Work instruction. Write out the data below exactly, from its first line to the line containing "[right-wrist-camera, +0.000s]", that line included.

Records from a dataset
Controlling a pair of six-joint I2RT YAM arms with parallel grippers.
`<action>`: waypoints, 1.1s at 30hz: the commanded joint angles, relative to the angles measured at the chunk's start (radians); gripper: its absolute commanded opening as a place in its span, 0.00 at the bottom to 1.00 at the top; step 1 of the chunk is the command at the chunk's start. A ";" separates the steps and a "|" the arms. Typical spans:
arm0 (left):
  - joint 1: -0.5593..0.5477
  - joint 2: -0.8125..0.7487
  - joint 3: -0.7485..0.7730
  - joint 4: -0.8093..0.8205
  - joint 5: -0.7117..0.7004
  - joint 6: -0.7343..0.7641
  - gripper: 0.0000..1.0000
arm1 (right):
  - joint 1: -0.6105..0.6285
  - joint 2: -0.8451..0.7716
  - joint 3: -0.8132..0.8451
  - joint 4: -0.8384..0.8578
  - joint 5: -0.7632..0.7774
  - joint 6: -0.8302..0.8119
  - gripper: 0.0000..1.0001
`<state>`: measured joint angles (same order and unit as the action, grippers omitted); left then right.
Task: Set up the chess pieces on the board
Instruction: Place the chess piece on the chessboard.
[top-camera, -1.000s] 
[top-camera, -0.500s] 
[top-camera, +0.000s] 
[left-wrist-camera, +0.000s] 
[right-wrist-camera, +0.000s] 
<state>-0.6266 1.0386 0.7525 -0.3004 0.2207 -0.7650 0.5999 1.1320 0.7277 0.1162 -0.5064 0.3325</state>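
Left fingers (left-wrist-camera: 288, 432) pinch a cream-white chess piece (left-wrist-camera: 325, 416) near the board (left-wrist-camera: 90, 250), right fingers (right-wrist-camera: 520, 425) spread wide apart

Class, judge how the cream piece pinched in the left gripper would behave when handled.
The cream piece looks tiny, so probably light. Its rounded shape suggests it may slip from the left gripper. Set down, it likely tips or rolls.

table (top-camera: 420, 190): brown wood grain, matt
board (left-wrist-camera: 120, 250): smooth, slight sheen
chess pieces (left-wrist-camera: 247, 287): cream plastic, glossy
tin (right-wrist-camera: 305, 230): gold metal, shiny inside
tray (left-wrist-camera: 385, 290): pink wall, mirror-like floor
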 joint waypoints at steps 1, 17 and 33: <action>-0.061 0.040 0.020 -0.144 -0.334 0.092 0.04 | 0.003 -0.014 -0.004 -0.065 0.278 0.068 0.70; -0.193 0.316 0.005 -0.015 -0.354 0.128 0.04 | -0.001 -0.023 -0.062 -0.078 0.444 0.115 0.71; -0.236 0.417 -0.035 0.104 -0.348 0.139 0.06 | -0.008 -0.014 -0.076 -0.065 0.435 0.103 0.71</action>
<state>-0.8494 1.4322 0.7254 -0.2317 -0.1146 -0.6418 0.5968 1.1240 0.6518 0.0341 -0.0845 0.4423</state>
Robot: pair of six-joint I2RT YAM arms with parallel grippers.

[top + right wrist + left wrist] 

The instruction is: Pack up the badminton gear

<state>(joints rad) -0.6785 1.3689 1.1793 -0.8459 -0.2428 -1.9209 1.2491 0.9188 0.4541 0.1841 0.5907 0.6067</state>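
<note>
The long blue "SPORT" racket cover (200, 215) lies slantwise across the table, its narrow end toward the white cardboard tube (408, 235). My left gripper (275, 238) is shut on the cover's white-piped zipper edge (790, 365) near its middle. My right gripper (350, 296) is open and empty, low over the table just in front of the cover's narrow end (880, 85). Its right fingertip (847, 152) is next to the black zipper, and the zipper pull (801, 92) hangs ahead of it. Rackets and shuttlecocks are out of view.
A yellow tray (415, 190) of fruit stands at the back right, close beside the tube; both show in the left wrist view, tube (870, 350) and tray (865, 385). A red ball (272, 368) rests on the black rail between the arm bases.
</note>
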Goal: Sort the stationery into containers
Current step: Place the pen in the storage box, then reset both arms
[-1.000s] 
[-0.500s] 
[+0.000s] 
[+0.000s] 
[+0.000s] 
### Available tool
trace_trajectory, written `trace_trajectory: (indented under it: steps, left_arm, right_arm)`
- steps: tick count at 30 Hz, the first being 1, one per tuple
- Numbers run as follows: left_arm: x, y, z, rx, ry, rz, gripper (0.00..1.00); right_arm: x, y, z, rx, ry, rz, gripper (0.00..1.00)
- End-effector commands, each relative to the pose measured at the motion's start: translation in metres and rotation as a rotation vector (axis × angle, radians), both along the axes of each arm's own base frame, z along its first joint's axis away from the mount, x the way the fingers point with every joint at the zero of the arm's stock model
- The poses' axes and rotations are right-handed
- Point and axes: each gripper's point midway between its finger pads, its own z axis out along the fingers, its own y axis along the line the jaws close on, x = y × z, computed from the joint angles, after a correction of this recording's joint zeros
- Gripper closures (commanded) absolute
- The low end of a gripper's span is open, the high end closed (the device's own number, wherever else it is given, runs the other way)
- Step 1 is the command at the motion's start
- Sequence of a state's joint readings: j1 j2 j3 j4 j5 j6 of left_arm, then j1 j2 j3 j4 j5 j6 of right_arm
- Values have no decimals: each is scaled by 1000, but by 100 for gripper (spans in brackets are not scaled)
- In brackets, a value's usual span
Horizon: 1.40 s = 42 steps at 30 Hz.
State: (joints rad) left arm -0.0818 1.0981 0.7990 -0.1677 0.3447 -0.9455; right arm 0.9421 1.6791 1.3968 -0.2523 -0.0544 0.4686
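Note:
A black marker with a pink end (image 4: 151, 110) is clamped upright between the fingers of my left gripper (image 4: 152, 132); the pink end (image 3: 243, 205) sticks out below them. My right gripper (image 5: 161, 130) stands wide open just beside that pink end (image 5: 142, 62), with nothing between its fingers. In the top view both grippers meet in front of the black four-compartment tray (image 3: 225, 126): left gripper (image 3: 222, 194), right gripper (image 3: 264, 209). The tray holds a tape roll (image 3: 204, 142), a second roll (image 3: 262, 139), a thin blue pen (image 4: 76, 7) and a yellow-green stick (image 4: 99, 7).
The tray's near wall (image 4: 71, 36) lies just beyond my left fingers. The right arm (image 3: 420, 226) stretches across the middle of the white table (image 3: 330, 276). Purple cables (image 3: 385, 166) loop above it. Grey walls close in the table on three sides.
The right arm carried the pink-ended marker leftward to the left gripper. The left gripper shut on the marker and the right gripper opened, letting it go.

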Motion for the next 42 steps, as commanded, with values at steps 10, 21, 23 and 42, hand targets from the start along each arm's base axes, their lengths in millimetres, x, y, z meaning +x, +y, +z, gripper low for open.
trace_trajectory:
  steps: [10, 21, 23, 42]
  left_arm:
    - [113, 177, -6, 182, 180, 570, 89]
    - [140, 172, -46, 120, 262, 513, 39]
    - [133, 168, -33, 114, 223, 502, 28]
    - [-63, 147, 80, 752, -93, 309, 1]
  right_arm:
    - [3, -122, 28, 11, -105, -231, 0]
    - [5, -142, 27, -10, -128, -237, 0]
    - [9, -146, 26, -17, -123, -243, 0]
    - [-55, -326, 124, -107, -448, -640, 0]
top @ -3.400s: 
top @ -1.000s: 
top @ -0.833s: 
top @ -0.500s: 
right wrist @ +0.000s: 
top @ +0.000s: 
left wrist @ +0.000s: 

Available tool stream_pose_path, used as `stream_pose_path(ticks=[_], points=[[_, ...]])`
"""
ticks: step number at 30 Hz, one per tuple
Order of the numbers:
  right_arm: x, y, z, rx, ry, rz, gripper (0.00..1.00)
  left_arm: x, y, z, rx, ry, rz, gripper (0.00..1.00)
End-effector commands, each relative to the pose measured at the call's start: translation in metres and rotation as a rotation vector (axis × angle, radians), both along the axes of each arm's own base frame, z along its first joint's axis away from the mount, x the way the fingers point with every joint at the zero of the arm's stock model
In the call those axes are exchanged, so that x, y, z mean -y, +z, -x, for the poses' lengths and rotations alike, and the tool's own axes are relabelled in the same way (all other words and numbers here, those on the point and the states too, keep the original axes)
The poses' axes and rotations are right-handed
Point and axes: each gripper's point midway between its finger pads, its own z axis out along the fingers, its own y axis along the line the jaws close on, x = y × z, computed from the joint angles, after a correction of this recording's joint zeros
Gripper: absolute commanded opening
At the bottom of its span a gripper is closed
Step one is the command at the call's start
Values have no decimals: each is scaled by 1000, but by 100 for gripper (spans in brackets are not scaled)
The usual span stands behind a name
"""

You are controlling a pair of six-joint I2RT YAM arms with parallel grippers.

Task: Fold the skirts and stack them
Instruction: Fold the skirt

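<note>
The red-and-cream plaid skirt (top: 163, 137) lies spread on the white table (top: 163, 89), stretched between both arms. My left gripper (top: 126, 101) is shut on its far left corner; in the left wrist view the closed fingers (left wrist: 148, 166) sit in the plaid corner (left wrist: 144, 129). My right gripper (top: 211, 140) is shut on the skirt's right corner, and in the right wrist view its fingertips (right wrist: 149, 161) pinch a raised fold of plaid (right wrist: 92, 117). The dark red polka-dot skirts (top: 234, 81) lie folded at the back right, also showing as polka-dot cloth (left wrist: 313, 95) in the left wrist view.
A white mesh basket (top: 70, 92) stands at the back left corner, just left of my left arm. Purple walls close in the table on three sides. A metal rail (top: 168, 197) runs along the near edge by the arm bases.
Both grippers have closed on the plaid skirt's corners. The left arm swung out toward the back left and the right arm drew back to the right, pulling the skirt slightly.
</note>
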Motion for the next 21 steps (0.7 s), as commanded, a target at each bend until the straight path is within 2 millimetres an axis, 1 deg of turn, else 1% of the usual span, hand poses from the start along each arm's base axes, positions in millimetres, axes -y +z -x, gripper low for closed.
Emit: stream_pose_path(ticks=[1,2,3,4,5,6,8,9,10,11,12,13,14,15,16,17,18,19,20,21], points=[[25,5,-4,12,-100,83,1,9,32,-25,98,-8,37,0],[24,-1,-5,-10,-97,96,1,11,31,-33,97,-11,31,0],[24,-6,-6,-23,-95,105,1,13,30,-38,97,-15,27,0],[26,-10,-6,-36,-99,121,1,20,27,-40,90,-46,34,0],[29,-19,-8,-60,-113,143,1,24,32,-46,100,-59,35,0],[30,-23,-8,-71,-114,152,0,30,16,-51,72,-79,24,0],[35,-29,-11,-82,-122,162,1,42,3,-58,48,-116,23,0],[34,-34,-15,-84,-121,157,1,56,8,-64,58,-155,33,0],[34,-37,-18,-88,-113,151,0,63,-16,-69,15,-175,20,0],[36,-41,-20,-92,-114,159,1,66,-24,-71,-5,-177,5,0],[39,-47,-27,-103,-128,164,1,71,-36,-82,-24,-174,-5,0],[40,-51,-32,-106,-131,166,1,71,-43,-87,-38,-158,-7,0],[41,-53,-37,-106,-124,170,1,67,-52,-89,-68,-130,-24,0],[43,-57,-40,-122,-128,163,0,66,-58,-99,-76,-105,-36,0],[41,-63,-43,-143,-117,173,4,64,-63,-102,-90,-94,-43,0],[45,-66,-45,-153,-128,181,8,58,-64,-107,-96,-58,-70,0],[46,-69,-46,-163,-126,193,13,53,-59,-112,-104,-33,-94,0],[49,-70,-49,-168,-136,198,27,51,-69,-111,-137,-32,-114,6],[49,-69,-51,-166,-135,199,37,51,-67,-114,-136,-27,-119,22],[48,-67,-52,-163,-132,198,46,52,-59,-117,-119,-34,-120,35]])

Completed task.
Controlling a pair of six-joint I2RT YAM arms with parallel grippers.
`<action>`: waypoints, 1.1s at 30hz: the commanded joint angles, relative to the angles measured at the chunk's start (radians); gripper: its absolute commanded opening as a place in its span, 0.00 at the bottom to 1.00 at the top; step 1 of the chunk is the command at the chunk's start. A ";" separates the steps and a "|" the arms. Typical spans:
arm0 (left):
  - joint 1: -0.5593..0.5477
  - joint 2: -0.8125..0.7487
  - joint 3: -0.7485..0.7730
  - joint 4: -0.8093..0.8205
  - joint 5: -0.7117..0.7004
  - joint 6: -0.7343..0.7641
  - gripper: 0.0000..1.0000
arm1 (right):
  - joint 1: -0.6105..0.6285
  - joint 2: -0.8451..0.7716
  - joint 3: -0.8132..0.8451
  - joint 4: -0.8384..0.8578
  - joint 5: -0.7632..0.7774
  - joint 6: -0.8302..0.8119
  - gripper: 0.0000..1.0001
`<state>`: measured joint angles (same order and unit as the action, grippers omitted); left then right.
Task: Set up the chess pieces on the board
Instruction: Place the chess piece on the chessboard.
[top-camera, -1.000s] 
[top-camera, -0.500s] 
[top-camera, +0.000s] 
[left-wrist-camera, +0.000s] 
[right-wrist-camera, +0.000s] 

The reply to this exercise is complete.